PENDOPOSATU.ID, MALANG – Pencopotan Kepala Dinas Kesehatan (Kadinkes) Kabupaten Malang pada April lalu oleh Bupati Malang H.M, akhirnya berbuntut panjang. Pasalnya, Sanusi dinilai tidak prosedural dan tidak tepat, menurut Kuasa hukum Drg Wiyanto Wijoyo bahwa apa yang dilakukan oleh Kadinkes pada saat itu sudah sesuai dengan kebijakan Bupati.
‘’Tindakan yang dilakukan klien kami, sudah sesuai kewenangan dan tidak terdapat cukup bukti melakukan pelanggaran terkait pengelolaan keuangan daerah,’’ jelas Moch Arifin SH kepada awak media, Selasa (04/06/2024).
Untuk itu, Kuasa Hukum drg Wiyono minta Bupati Malang untuk mencabut dan membatalkan SK Bupati Malang No. 800.1.6.3/148/35.07.405/2024 tentang pencopotan Kadinkes kabupaten Malang. Bahkan, surat somasi sebanyak lima halaman itu sudah dikirimkan pada 21 Mei 2024 yang lalu sesuai aturan hukum yang berlaku, dan sudah diterima pada 22 Mei 2024 sembari menunjukkan bukti tanda terima.
‘’Sudah kami kirim surat somasi sesuai Undang Undang, kami memiliki waktu 10 hari kerja untuk menunggu jawaban dari pak Bupati dengan tembusan ke Mendagri dan Gubernur Jatim yang pada intinya Bupati Malang diminta membatalkan SK 800.1.6.3/148/35.07.405/2024 tentang Pembebasan dari Jabatannya Menjadi Jabatan Pelaksana Selama 12 (dua belas) Bulan, tertanggal 27 Maret 2024 terhadap Wiyanto Wijoyo,” terbangnya.
Lebih lanjut Arifin menyebutkan beberapa alasan yang melemahkan posisi Bupati Malang saat mencopot kliennya. Apalagi, setiap pengambilan keputusan kliennya selalu berkoordinasi dengan pihak terkait.
“Sebagai contoh, BPJS Kesehatan Kabupaten Malang dapat menerima keikut sertaan 578.588 orang dengan syarat harus ada penjamin dari Pemerintah Kabupaten Malang terkait dengan pembayaran preminya,” ungkapnya.
Selanjutnya Arifin menjelaskan, Bupati Malang berusaha meyakinkan keinginan BPJS Kesehatan dengan dibuatnya Pakta Integritas yang diteken Bupati Malang, 24 Februari 2023.
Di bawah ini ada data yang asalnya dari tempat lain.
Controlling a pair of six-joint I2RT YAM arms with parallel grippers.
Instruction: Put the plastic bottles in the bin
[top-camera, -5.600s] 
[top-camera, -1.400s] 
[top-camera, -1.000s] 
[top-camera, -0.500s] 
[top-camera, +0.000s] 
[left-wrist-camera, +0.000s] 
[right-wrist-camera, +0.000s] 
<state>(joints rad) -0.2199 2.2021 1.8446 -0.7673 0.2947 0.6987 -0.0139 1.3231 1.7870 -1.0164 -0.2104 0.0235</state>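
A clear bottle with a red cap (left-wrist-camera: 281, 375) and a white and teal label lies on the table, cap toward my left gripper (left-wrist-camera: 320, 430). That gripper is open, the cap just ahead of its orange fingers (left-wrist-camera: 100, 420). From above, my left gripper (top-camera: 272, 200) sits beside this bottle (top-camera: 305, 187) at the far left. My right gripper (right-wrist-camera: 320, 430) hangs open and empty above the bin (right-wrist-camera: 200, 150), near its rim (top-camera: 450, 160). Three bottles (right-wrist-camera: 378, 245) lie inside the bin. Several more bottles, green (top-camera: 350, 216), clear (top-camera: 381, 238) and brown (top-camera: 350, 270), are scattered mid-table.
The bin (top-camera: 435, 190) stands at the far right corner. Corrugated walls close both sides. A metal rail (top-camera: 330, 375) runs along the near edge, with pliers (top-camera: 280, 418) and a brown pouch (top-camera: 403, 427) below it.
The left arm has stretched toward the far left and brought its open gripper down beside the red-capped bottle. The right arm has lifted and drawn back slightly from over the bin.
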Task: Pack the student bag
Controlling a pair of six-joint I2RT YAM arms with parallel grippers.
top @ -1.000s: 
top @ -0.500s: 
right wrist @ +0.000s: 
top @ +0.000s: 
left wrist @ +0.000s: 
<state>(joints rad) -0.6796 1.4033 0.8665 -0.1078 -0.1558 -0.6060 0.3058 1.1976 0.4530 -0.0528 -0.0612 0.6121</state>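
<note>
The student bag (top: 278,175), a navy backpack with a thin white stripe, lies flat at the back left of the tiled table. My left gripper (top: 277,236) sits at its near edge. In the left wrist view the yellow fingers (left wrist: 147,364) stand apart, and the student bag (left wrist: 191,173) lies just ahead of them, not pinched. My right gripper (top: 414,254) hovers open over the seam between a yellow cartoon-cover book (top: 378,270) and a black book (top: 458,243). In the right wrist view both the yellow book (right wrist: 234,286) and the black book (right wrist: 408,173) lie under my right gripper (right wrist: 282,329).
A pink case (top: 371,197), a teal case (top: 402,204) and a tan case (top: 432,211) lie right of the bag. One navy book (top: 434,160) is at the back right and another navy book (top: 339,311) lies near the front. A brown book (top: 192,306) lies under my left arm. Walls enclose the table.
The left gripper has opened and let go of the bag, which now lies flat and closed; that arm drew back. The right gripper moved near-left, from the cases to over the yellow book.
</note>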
“Inti pakta intergritas Bupati Malang siap mengalokasikan anggaran Jaminan Kesehatan sebesar Rp 194.072.043.873 yang bersumber dari APBD Kabupaten Malang tahun 2023,” urainya.
“Ternyata saat PAK (Perubahan Anggaran Keuangan), anggaran yang dijanjikan Bupati Malang tidak tersedia. Akibatnya, progam UHC (Universal Health Coverage) tidak berjalan sebagaimana mestinya. Dalam kondisi ini, klien kami yang disalahkan,’’ tandas Arifin.
“Jika dalam waktu 10 hari kerja tidak ada jawaban dari Bupati Malang, maka pihaknya akan berkirim surat ke Gubernur Jatim. Intinya, Gubernur Jatim diminta untuk membatalkan produk hukum yang diberikan Bupati Malang,” imbuhnya.
‘’Jika ternyata nanti Gubernur Jatim juga tidak ada respon yang baik, baru kami akan melangkah ke PTUN (Pengadilan Tata Usaha Negara). Tenggat waktu jawaban surat ke gubernur juga sama yaitu 10 hari kerja,’’ tandasnya.